**WHAT IS NEEDED:**
Output each line of the listing that follows, with every character kept as it is.

BEGIN EXERCISE DATA

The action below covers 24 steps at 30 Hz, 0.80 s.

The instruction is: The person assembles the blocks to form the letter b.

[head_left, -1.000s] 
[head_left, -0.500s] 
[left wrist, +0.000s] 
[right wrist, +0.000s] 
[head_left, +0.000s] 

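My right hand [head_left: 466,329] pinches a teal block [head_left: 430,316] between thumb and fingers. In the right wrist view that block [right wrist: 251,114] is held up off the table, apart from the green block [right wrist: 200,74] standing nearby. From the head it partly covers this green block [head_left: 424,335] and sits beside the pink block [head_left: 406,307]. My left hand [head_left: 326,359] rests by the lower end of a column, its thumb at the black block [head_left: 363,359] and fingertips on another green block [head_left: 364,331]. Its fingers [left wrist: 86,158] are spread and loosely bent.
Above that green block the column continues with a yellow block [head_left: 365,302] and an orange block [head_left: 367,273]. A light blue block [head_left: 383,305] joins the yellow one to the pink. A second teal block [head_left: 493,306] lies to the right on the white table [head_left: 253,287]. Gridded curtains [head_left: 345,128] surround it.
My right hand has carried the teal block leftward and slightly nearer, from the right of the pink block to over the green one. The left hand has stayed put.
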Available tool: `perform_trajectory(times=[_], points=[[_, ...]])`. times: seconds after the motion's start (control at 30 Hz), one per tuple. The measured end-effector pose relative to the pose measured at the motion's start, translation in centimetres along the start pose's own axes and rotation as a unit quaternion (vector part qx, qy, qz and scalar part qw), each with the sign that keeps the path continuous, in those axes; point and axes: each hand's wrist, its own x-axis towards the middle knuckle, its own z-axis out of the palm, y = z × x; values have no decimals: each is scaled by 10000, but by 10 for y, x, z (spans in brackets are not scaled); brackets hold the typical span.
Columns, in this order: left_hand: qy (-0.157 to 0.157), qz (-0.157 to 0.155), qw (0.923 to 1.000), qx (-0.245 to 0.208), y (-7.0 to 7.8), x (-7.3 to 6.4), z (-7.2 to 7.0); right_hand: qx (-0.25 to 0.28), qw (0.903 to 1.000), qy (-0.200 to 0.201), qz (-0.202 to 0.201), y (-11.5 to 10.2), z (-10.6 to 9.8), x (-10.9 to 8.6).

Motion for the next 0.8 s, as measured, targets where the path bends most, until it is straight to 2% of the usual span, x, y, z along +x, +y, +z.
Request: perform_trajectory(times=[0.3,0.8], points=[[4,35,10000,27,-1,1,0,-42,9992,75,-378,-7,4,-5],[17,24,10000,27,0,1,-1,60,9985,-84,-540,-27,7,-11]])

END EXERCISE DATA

**RESULT OF THIS EXERCISE:**
The action below covers 24 steps at 30 Hz, 0.80 s.

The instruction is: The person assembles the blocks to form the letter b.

[head_left, -1.000s] 
[head_left, -0.500s] 
[left wrist, +0.000s] 
[right wrist, +0.000s] 
[head_left, +0.000s] 

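My right hand [head_left: 466,329] pinches a teal block [head_left: 430,316] between thumb and fingers. In the right wrist view that block [right wrist: 251,114] is held up off the table, apart from the green block [right wrist: 200,74] standing nearby. From the head it partly covers this green block [head_left: 424,335] and sits beside the pink block [head_left: 406,307]. My left hand [head_left: 326,359] rests by the lower end of a column, its thumb at the black block [head_left: 363,359] and fingertips on another green block [head_left: 364,331]. Its fingers [left wrist: 86,158] are spread and loosely bent.
Above that green block the column continues with a yellow block [head_left: 365,302] and an orange block [head_left: 367,273]. A light blue block [head_left: 383,305] joins the yellow one to the pink. A second teal block [head_left: 493,306] lies to the right on the white table [head_left: 253,287]. Gridded curtains [head_left: 345,128] surround it.
My right hand has carried the teal block leftward and slightly nearer, from the right of the pink block to over the green one. The left hand has stayed put.
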Available tool: `perform_trajectory(times=[_], points=[[_, ...]])`. times: seconds after the motion's start (control at 30 Hz), one per tuple. The measured end-effector pose relative to the pose measured at the motion's start, translation in centimetres along the start pose's own axes and rotation as a unit quaternion (vector part qx, qy, qz and scalar part qw), each with the sign that keeps the path continuous, in those axes; point and axes: each hand's wrist, its own x-axis towards the middle knuckle, its own z-axis out of the palm, y = z × x; values have no decimals: each is scaled by 10000, but by 10 for y, x, z (spans in brackets are not scaled); brackets hold the typical span.
Columns, in this order: left_hand: qy (-0.157 to 0.157), qz (-0.157 to 0.155), qw (0.923 to 1.000), qx (-0.245 to 0.208), y (-7.0 to 7.8), x (-7.3 to 6.4), z (-7.2 to 7.0); right_hand: qx (-0.25 to 0.28), qw (0.903 to 1.000), qy (-0.200 to 0.201), qz (-0.202 to 0.201), y (-11.5 to 10.2), z (-10.6 to 9.8), x (-10.9 to 8.6).

Motion for the next 0.8 s, as measured, targets where the path bends most, until it is straight to 2% of the usual span, x, y, z along +x, +y, +z.
Request: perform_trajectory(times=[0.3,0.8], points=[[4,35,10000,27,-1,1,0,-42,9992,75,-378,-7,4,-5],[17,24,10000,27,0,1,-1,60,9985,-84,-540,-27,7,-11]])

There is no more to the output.